A área em que Janaína está alocada é considerada de risco pela subprefeitura do Jabaquara, que há tempos vem tentando “realizar o desfazimento” das construções, alegando que não há ninguém morando nelas.
A primeira tentativa ocorreu nesse ano, no dia 06 de agosto, quando uma ostensiva força tarefa foi deslocada para o local. A ação contou com pelotões da polícia militar e Guarda Civil Metropolitana, mas sem presença de profissionais da assistência social ou conselho tutelar.
Os moradores afirmam a primeira informação que receberam era de que eles poderiam permanecer no local, porém, um dia antes, em reunião com o subprefeito do Jabaquara, Heitor Sertão, foram informados que seriam despejados. No dia seguinte, às 6h da manhã, Janaína e outros membros da comunidade estavam de prontidão para defender as moradias construídas por eles mesmos com o pouco que tinham. Resistiram ao despejo e conseguiram um novo prazo para deixarem o local, dia 6 de setembro.
Segundo Aluízio Marino, do Observatório de Remoções, iniciativa do LabCidade, LabHab (FAUUSP) e LabJuta (UFABC), a violação de direitos que geralmente ocorre nas operações de remoção de pessoas em vulnerabilidade, ganha dimensão quando realizado durante a pandemia.
“As remoções continuam acontecendo. em um período da nossa história em que elas não poderiam acontecer. Porque a gente sabe que sempre que há uma remoção você não tem uma solução habitacional definitiva e que garanta o direito à moradia dessas pessoas. Algo que já era complicado, que já era uma violação de direitos, agora ganha outros contornos” afirma Marino.
Desde o início da pandemia global, foram inúmeros os pedidos, tanto nacionais quanto internacionais, para que os despejos fossem paralisados durante a crise sanitária. Em março deste ano, o Conselho Nacional de Justiça (CNJ), emitiu a primeira recomendação para que processos judiciais que envolvessem remoção das pessoas de suas casas fossem paralisados. No mês seguinte, foi emitido outra resolução com o mesmo pedido. Em maio e junho outras duas resoluções foram emitidas para reforçar o pedido.
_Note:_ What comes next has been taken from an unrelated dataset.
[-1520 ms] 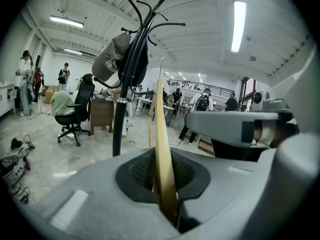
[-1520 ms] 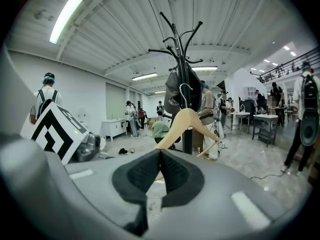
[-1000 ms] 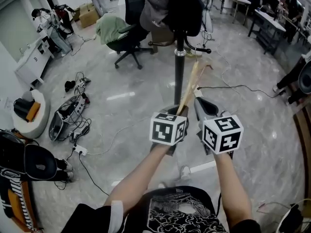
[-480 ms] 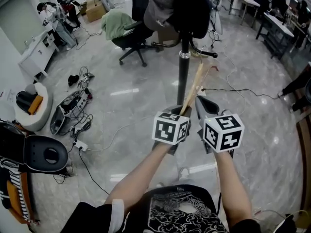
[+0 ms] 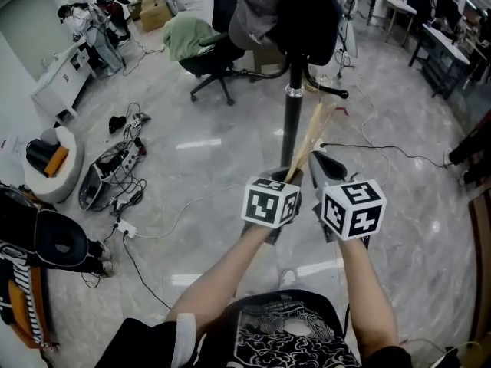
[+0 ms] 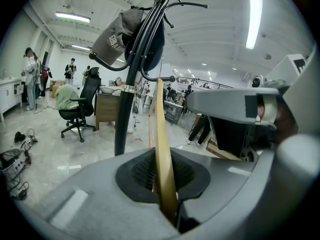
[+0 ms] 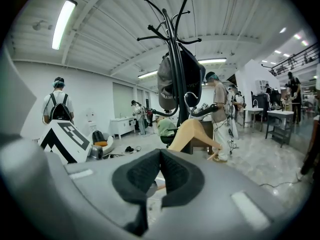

Em julho, foi vez da Organização das Nações Unidas (ONU) divulgar nota cobrando do governo brasileiro a paralisação dos despejos durante o avanço da covid-19 no país.
Na contramão do que tem feito a maioria dos países, os pedidos não têm sido atendidos. Somente na cidade de São Paulo, entre 20 de março e 20 de maio deste ano, foram registradas no Tribunal de Justiça do município, 4.018 ações de despejo.
Remoções coletivas em âmbito nacional
“Como é que pode, no meio da pandemia? As pessoas estão muito inseguras, fragilizadas, desempregadas, vivendo de auxílio emergencial, que não dá nem para comer. Outras nem conseguiram o auxílio, nem estão recebendo cesta básica.”
Quem faz o desabafo é Benedito Roberto Barbosa, um dos principais nomes da luta por moradia em São Paulo. Dito, como é conhecido, é advogado da União dos Movimentos de Moradia de São Paulo e militante na Central de Movimentos Populares.
Ele conta que, além do Novo Chuvisco, grandes remoções coletivas seguem acontecendo desde o início da pandemia. O caso da reintegração de posse na comunidade Monte Horebe, em Manaus, é um dos exemplos realizados com forte uso de violência policial. A ação envolveu cerca de 700 policiais e levou vários dias para remover cerca de 1.000 famílias que moravam no local.